You don’t have to start running five miles right away to get the benefits of cardio. Cardio for some is not cardio for others. For Olympic runners, it takes a very swift pace to be considered cardio. For others, brisk walking can be considered good cardio exercise. It’s important to know what level of exercise will accelerate your heart enough to burn calories (about 60% of your maximum heart rate). It’s also important to regularly step up your cardio program and challenge your body to improve beyond its current fitness barrier.

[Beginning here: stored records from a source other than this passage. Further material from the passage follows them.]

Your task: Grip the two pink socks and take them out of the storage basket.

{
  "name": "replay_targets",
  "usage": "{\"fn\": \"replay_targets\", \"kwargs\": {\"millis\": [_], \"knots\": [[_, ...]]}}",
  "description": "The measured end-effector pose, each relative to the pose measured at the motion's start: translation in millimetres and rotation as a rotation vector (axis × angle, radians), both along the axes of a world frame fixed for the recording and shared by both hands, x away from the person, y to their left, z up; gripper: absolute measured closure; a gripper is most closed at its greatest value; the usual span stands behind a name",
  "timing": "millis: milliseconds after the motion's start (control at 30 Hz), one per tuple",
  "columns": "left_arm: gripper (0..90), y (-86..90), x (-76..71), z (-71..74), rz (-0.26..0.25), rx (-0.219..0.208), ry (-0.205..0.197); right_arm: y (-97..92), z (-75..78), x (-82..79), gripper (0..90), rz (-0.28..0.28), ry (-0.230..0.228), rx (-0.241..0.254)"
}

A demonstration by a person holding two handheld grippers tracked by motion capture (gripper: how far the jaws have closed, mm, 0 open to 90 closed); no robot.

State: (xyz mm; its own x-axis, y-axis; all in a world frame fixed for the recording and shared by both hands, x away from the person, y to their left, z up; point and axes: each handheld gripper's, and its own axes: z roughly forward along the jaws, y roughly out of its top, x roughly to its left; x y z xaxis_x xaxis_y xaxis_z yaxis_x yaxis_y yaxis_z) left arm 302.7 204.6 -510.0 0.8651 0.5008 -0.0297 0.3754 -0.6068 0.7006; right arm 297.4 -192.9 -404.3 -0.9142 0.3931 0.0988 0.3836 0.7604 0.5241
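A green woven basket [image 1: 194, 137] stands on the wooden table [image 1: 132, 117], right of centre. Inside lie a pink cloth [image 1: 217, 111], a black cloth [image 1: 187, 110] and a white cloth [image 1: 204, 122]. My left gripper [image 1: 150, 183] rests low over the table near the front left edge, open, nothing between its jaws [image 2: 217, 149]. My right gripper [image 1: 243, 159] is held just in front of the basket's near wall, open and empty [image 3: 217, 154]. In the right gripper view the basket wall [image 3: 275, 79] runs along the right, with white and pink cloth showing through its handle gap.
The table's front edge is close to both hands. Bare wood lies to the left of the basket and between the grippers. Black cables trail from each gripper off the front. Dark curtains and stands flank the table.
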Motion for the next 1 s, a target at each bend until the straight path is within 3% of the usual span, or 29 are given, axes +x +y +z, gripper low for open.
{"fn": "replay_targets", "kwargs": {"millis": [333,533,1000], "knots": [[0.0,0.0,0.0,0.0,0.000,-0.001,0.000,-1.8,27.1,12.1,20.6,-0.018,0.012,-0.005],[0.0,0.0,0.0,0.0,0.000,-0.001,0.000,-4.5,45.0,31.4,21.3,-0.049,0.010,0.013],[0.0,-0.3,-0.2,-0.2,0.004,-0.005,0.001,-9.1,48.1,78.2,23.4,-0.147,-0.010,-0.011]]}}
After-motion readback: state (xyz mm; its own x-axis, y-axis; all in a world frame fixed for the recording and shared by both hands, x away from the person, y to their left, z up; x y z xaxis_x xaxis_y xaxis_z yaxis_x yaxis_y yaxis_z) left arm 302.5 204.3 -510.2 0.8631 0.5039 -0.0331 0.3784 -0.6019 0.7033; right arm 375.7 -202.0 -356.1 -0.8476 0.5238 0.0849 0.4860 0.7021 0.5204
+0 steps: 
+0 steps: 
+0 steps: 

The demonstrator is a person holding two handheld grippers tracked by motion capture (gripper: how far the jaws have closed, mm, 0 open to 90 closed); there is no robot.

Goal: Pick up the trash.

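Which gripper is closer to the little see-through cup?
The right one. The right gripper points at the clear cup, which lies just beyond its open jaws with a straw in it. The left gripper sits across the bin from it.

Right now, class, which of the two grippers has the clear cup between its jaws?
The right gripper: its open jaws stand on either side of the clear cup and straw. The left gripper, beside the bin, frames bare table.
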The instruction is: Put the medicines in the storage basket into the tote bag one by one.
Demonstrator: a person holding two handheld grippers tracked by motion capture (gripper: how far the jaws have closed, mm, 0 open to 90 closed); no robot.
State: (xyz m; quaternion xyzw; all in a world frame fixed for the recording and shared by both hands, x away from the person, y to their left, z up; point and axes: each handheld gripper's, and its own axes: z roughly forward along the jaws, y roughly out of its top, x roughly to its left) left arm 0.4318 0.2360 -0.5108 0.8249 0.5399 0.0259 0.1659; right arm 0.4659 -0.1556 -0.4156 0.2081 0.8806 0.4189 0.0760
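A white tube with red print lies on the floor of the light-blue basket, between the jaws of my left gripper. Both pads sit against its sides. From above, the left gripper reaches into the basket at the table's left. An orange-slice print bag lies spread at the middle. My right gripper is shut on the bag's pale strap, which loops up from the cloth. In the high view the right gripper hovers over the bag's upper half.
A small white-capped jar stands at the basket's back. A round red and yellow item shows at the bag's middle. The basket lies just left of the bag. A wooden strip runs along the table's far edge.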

This Action Step is also a perfect opportunity to become a fitness adventurer. Instead of adding on to your usual routine of walking or running, try something new, like rollerblading or riding a bike. Head to the park and give the exercise trail a shot. Or gather some friends or family together for a game of basketball or to toss a Frisbee. You may re-discover one of your favorite activities from years past or discover a new one. Even if nothing beats your usual exercise, it will add a little variety to your workout and make fitness that much more a part of your everyday routine.